Masala Turmeric Squid with Coconut Cream Recipe
Masala Turmeric Squid with Coconut Cream Recipe | rasamalaysia.com
Since my last post about Potluck Party, Malaysian Style, I have had no less than five inquires about this slurpylicious and jilatable dish (yes, I almost terjilat aka “licked” my plate dry when I first tried them last week)–emails, comments from my last post, plus a couple of phone calls.
Due to the overwhelming and positive responses, I resolved to get S to spill her secret recipe to me. After much sweet talk and sincere flattery, I finally convinced S to pen down the following recipe to Rasa Malaysia readers.
Masala Turmeric Squid with Coconut Cream
courtesy of S.
Cleaned squids (with eyes removed)
Kaffir lime leaves
Curry Masala Spices (available at Indian stores)
Tumeric powder (or ground fresh tumeric)
Your favorite Sambal paste
Marinade squid with curry masala and tumeric powder, set aside.

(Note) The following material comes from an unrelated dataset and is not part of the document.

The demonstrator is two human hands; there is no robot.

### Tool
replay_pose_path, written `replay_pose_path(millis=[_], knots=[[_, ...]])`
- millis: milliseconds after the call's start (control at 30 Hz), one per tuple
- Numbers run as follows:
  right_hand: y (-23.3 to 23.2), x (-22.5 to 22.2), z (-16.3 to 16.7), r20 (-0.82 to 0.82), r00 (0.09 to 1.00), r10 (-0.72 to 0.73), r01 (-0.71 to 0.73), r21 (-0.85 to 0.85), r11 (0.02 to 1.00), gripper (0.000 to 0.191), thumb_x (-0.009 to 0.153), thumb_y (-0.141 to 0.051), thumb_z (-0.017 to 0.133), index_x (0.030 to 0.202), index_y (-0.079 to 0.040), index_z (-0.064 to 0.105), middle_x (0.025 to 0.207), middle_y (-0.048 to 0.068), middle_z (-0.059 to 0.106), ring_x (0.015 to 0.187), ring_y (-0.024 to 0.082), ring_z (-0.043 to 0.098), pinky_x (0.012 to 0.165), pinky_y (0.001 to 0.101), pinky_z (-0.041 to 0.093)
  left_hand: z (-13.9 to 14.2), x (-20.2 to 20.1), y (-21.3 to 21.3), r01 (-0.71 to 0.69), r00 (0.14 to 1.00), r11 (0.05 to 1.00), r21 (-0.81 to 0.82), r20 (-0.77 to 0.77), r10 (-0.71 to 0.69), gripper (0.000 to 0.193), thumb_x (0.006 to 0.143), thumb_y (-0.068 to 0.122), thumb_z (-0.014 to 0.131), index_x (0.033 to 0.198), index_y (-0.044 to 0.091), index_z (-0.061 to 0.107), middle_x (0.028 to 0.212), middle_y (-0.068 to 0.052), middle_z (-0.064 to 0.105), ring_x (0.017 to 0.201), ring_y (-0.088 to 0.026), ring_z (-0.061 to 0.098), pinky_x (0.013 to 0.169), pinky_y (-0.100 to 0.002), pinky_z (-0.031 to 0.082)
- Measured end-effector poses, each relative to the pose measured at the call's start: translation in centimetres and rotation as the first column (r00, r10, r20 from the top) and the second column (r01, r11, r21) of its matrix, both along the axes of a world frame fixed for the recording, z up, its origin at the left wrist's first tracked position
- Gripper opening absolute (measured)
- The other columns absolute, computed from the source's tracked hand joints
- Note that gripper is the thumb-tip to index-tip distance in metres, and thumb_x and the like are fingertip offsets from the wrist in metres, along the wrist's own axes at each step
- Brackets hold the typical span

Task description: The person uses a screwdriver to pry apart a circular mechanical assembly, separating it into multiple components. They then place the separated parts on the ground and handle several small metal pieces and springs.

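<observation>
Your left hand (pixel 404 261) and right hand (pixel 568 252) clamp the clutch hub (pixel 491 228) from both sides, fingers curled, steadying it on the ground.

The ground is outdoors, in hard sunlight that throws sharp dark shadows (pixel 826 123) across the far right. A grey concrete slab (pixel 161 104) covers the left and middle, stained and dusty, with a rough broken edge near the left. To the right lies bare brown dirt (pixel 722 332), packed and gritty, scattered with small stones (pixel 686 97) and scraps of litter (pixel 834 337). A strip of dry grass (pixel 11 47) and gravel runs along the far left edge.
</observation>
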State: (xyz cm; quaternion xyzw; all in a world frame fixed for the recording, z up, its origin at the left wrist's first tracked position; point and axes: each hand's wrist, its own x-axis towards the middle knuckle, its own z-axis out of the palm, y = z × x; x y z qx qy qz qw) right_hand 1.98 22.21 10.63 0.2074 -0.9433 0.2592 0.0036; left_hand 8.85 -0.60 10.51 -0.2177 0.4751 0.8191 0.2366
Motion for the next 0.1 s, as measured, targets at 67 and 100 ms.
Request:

Pan fry kaffir lime leaves and ginger until fragrant, put in the pre-marinated squid and fry on both sides until slightly brown.
Add a table spoon or two table spoons of your favorite sambal paste and coconut milk, let
Turn heat to low and simmer till all squid are cooked (about 8-10 minutes for 1 lb+ of squid).
Do not overcook the squid as they can become pretty tough and rubbery.